• _REQUIREMENT_:
Reproduce exactly, from the data that follows, the line with "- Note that", the line with "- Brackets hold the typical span", and every line that lies between them.

• _RECORDED INFORMATION_:

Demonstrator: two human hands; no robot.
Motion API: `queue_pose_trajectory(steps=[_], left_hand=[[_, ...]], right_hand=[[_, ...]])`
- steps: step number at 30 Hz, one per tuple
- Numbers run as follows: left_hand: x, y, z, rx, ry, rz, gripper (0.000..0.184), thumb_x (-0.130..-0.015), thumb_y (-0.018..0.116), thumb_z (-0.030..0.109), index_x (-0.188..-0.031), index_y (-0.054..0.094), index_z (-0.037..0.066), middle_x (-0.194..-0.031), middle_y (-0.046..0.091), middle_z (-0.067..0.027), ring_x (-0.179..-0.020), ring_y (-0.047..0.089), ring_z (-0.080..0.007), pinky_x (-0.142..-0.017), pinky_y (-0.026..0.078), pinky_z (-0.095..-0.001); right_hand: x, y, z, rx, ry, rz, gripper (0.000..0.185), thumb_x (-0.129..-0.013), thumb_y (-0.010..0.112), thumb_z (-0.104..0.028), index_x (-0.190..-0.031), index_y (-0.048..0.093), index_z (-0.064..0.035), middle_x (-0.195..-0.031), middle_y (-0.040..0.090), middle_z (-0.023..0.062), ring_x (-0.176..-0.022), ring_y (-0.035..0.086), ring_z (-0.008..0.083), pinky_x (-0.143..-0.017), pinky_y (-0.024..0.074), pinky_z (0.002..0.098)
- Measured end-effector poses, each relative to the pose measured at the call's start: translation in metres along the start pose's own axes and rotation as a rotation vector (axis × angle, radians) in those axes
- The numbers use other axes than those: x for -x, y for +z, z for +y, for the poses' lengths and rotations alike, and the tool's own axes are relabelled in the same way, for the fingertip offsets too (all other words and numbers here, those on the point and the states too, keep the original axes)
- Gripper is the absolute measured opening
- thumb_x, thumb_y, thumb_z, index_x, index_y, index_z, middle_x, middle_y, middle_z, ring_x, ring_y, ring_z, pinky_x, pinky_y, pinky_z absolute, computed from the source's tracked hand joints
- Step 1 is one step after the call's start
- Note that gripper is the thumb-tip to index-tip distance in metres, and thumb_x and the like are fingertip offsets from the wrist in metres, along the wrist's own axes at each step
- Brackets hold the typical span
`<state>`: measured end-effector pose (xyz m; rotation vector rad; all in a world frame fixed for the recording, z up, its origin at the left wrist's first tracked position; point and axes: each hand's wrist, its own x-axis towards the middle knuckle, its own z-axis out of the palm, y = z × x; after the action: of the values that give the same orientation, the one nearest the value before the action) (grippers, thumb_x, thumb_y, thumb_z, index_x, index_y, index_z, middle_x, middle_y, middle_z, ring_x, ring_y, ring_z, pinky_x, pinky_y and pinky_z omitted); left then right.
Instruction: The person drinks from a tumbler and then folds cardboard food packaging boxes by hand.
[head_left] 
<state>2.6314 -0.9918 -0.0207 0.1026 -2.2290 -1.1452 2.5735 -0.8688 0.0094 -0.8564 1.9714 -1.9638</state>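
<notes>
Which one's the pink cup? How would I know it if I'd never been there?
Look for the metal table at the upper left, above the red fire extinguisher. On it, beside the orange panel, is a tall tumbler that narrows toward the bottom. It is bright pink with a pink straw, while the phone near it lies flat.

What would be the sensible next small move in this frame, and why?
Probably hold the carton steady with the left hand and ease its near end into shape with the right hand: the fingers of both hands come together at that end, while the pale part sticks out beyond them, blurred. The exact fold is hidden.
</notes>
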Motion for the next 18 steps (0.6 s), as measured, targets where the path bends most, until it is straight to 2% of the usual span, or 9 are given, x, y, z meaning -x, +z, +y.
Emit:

• _WRITTEN SOLUTION_:
- Note that gripper is the thumb-tip to index-tip distance in metres, and thumb_x and the like are fingertip offsets from the wrist in metres, along the wrist's own axes at each step
- Brackets hold the typical span

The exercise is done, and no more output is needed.